そうして俺はゆったりとした、夢のような楽しい時間を過ごした。
どのくらいの時が経っただろうか。
分からない。
けれど、陽の光が弱まり、海水浴場もその賑わいをにわかに落ち着かせてきたときだった。
その光景だけは、やけに覚えている。
そして――その時はやってきたのだ。
「ふぅ、そろそろ帰ろうか」
ちょこちょこ休憩も挟みながら、最後の水浴びを終えた俺は、おばあちゃんにそう提言してみた。
「そうねぇ、ちょっと、張り切りすぎちゃったかしら」
そう言うおばあちゃんはニコニコと笑みを絶やさずに合意の意を示してくれたが、明らかにその顔には疲れが見て取れた。
少し無茶をさせすぎてしまっただろうか。
俺もつい楽しすぎて時を忘れて遊んでしまっていたが、もうちょっとよく観察して早めに引き上げてしまった方が良かったのかもしれない。
帰ったらゆっくりと寝てもらって、マッサージでもしてあげよう。
おばあちゃんに喜んで貰いたくて、マッサージの腕はかなり極めたからな。腕の見せどころだ。
「にしてもすごく楽しかったな、もし機会があったらまたこんな風に……あれ?」
俺が違和感に気づいたのはその時だった。
俺がおばあちゃんを先導するように手を引いていたのだが、おばあちゃんの背後、少し離れた水面に黒い影のようなものが差しているような気がしたのだ。
最初は気のせいだと思った。
しかし、その影がだんだんとその色を濃くしているのを目の当たりにして、その淡い思いが確信へと変わっていく。
――何かが、いる。
俺が危険を察知し、早く砂浜に上がるべくおばあちゃんの腕を強く握ったのと、水面からそいつが勢いよく飛び出しきたのはほぼ同時だった。
そいつは、おびただしい数の牙を揃えたサメだった。
しかしただのサメではない。
おおよそ陸上にいる動物の比ではないような、それこそクジラか何かに例えられるような、そんな巨大な体躯の、化け物。
当然、そんな規模であるわけなので、人間の一人や二人なんて簡単に飲み込めてしまうような顎の大きさを誇っているわけで。
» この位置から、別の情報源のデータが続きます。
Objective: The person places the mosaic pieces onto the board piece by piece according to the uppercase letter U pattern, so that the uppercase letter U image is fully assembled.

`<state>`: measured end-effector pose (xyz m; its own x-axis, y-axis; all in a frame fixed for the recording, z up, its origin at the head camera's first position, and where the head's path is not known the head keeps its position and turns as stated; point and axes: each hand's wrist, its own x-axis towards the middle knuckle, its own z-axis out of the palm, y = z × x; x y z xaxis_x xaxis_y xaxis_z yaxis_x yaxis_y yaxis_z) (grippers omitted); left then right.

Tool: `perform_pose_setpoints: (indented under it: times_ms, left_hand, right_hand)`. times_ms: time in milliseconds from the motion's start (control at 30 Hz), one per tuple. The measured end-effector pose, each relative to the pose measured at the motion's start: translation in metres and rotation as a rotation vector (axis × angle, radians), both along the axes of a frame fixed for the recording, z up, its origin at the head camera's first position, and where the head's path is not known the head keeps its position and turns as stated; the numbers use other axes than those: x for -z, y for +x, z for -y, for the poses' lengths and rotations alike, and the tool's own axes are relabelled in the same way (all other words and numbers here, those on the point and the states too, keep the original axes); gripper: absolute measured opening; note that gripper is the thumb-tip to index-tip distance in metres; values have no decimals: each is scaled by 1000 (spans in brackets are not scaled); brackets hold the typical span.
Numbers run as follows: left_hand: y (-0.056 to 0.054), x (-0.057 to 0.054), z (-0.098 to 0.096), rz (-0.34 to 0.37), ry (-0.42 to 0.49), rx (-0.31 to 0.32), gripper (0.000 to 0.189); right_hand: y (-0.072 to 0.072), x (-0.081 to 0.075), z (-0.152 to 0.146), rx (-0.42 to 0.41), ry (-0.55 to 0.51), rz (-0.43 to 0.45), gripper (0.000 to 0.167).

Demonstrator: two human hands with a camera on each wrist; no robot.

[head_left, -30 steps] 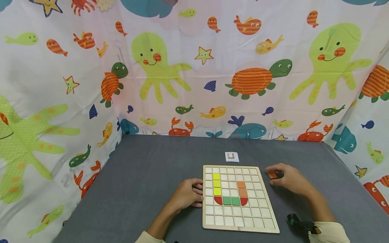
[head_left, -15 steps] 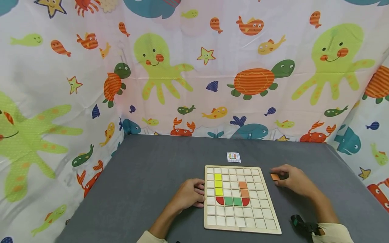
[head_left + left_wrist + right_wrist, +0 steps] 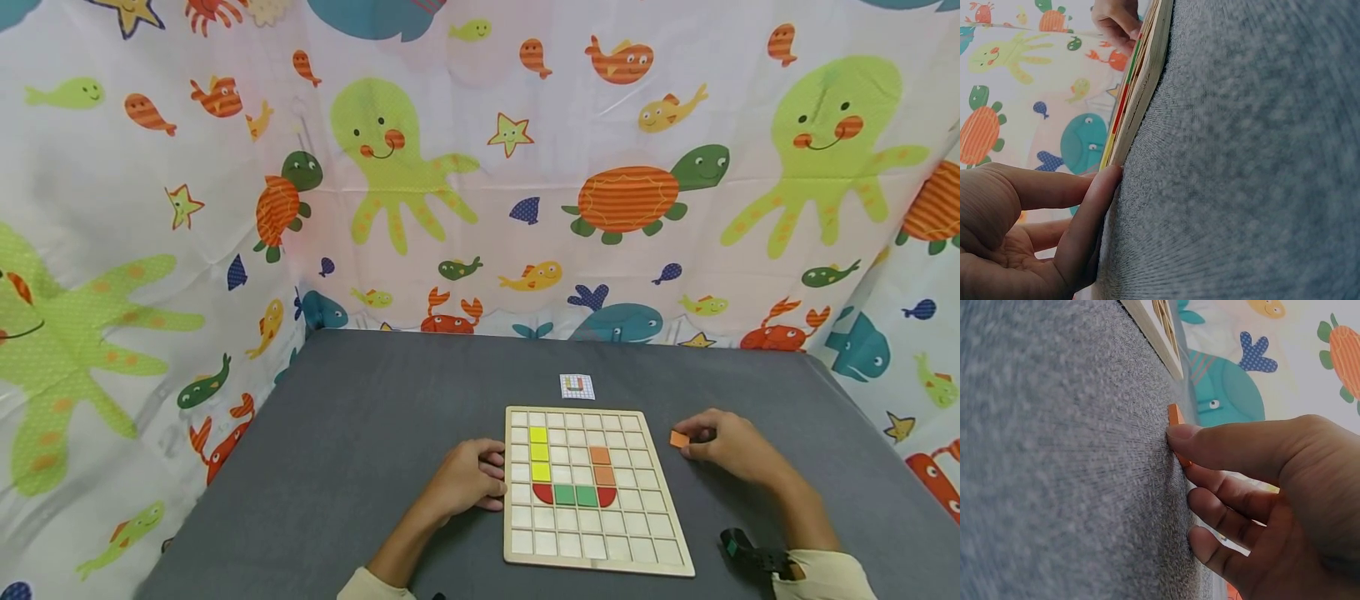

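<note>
Between thumb and fingers, my right hand (image 3: 731, 443) pinches an orange square tile (image 3: 678, 439), low over the grey tabletop to the right of the grid board. In the right wrist view the tile (image 3: 1175, 417) shows edge-on, partly behind the thumb. The wooden grid board (image 3: 592, 535) bears a U of tiles: three yellow squares (image 3: 539, 452) on the left, two orange squares (image 3: 602, 467) on the right, two green squares (image 3: 575, 496) at the bottom, and red rounded corner tiles (image 3: 607, 497). With relaxed fingers, my left hand (image 3: 468, 479) touches the board's left edge.
Behind the board lies a small white card (image 3: 577, 387) printed with a grid and a coloured U. A dark wrist strap (image 3: 761, 557) with a small device sits on the right forearm. A curtain with sea animals (image 3: 495, 192) surrounds the grey table (image 3: 420, 383).
The right hand's orange tile has turned and shows more of its face. The view has shifted slightly. The left hand, the board and its tiles stay put.
</note>
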<state>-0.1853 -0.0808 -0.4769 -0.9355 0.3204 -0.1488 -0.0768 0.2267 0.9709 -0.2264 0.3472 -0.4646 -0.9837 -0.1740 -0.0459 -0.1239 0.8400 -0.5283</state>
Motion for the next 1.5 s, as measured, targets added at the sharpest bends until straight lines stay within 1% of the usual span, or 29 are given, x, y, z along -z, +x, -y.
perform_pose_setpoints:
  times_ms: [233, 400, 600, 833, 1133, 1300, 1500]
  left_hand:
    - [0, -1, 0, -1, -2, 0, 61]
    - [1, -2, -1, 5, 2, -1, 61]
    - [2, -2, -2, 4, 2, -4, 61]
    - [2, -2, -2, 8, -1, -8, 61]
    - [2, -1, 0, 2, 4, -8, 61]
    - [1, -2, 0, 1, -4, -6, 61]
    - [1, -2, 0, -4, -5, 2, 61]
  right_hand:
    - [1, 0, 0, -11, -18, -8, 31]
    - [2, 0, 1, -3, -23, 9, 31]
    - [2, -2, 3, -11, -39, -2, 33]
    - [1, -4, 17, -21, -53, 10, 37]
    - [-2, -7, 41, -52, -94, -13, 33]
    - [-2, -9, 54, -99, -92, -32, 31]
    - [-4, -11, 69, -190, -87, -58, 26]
仮に目の前にいる一人の人間を、丸飲みしてしまったとしても、それは何も不思議ではない話だった。
――ばくり。
俺の目の前でおばあちゃんが食われた。
「…………え」
俺が上げれる声は、それが限界だった。
むしろそれだけでも発せられたことが、奇跡に近かったかもしれない。
いや、そんなことどうでもいい。
視界をどんと遮る黒い巨大な生物も、そいつを見て一目散に逃げていく人々も、肘から先が無くなった俺の右手も、本当に、本当にどうでもいい話だ。
――彼女がいなくなったことに比べれば。
「あ、ああ……」
俺は言葉にならない声を上げながら、その巨大生物によたよたと歩み寄る。
それしかできなかった。
それしか思い浮かばなかった。
その他に、一体全体どうしたらいいのか、わからなかったのだ。
「あ、ああ――あああああああああああああああああああああああああああtあlがnHががごあjhッ!」
俺は気づけば言葉にならない声を発していた。
泣きながら、巨大生物の口元へと腕を突き出す。
まだ、助かる。
食われただけだ。
死んでしまったわけではない。
まだ今なら、今なら助かる。
だから、出てきて、早く――出てきてッ!
泣きじゃくりながら巨大生物の歯を殴りつける俺の望みが届いたのだろうか。
それまでびくともしなかった巨大な口が、ゆっくりと開かれる。
そして俺は期待に満ちた思いでその口内を覗き――
――なにも、ない。
「…………え」
そうして、最後の言葉を発した俺は、次に閉じられたその大顎によって、まだ若い十六の年月を数えたその命を、散らした。